Moose has had very poor nutrition when you look at all of this, but the good news is that its never too late to make a change. Just as we, when we change our diet as humans, notice dramatic changes in our bodies, our strength and mental acuity, so it is for dogs.
I would suggest a holistic dog food, with a high percentage of well sourced protein, white fish, chicken or turkey for digestibility but as he’s an older dog, perhaps just one or two protein sources, not more than that.. with some low GI carbs, like sweet potatoes, or even white potatoes as they are full of vitamin C and so are a useful anti inflamatory. Some fruits to bolster the vitamins and beta carotenoid value of the food [don’t just stop at apples and pears and tomatoes, think blue and red fruits also as they are rich in these], herbs for digestive health [dogs in the wild use herbs for digestion every day], probiotics to help break down the food more efficiently and thus help it to get where its needed for cell renewal and repair. Brown rice for a big whallop of B vitamins which would help this boy with some of his stress issues. Flax for linoleic fatty acid which is so useful for skin health and wound healing. Garlic to block cancers and inhibit the production of tumours…the list is endless in all honesty.
There are some great dog foods out there, and also we can make our own dog food using good quality fresh meat and vegetables, fruits and spices.
As many of you know, the food we use here as a base food at the Ranch, is Acana single protein food; we use mainly the lamb and apple blend or the chicken and potato, duck for dogs who need an unusual protein as they have food allergies. To this we add our own dog food..a blend of beta carotenoid rich foods [anything brightly coloured in the vegetable kingdom is rich in beta carotenoids] from the ‘safe for dogs’ food list, fresh meat or fish, yoghurt for digestive health, some seeds and lentils on occasion, fresh turmeric for arthritic dogs..to name a few ingredients.
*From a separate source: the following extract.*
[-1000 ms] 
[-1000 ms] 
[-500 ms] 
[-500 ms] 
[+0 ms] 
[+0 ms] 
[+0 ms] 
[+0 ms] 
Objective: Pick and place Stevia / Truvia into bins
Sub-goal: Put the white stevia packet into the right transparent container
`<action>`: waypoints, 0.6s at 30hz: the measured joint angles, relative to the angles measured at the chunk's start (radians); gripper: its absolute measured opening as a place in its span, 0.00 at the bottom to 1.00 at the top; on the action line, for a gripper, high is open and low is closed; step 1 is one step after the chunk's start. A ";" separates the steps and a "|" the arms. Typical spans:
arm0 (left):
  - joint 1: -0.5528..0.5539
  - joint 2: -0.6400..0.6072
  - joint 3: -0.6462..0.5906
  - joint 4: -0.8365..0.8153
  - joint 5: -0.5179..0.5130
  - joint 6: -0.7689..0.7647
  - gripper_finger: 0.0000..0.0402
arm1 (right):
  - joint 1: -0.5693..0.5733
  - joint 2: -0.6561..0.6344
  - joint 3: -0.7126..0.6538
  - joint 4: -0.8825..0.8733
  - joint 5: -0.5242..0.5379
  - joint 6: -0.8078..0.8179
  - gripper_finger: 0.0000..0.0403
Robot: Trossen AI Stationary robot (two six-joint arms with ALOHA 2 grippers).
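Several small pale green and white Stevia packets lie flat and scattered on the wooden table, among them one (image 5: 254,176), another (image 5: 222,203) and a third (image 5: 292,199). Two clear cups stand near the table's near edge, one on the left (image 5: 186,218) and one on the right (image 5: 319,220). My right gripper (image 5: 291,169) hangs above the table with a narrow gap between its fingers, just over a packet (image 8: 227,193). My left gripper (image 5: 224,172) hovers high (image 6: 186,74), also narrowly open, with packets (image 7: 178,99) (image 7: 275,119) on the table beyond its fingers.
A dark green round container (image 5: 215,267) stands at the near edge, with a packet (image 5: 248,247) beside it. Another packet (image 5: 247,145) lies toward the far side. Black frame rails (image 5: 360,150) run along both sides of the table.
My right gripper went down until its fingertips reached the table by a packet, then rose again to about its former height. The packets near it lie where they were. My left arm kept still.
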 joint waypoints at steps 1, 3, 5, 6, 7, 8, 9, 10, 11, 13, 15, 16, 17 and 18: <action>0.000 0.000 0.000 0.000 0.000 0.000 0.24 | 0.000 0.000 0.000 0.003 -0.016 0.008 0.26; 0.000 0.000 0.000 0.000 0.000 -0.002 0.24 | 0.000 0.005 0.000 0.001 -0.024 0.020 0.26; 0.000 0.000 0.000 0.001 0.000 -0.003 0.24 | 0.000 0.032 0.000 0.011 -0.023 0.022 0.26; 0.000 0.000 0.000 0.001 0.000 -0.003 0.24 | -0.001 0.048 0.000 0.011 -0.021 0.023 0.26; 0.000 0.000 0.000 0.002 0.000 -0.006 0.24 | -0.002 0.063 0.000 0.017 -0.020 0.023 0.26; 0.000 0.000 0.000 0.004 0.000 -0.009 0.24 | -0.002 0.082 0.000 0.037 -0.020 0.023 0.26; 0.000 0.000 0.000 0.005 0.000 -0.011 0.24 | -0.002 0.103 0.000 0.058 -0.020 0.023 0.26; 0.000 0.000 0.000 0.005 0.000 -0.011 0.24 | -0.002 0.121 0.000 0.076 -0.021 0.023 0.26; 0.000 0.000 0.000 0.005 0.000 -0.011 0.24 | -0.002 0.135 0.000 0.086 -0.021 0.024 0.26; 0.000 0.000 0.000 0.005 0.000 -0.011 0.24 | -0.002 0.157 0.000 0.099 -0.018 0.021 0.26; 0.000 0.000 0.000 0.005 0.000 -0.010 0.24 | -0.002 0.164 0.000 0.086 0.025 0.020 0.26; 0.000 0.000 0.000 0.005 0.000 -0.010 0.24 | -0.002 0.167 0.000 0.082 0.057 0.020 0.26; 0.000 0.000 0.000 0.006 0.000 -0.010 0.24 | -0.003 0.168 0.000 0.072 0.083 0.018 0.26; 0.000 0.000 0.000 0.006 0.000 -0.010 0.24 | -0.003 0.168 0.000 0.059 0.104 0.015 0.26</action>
Really checking out what goes into your dog, not only affects his physical health but greatly affects his mental health too, so read those labels and don’t be fooled by cheap marketing ploys and pretty pictures. If it doesnt sound like it would come from your kitchen, why give it to your dog?

The Problem with Prey Drive

One of the biggest problems I come across in the behavioural consultancy side of DD, is a very high prey drive.
Every week I get emails from people asking me  to come and consult on what to do about their dog that wants to chase the neighbor’s cat/rabbit/guniea pig or charges after motorbikes or chases deer etc. I had a request for help last week from a family who have a Weimaraner and they are at their wits end because of his need to chase birds while out on a walk.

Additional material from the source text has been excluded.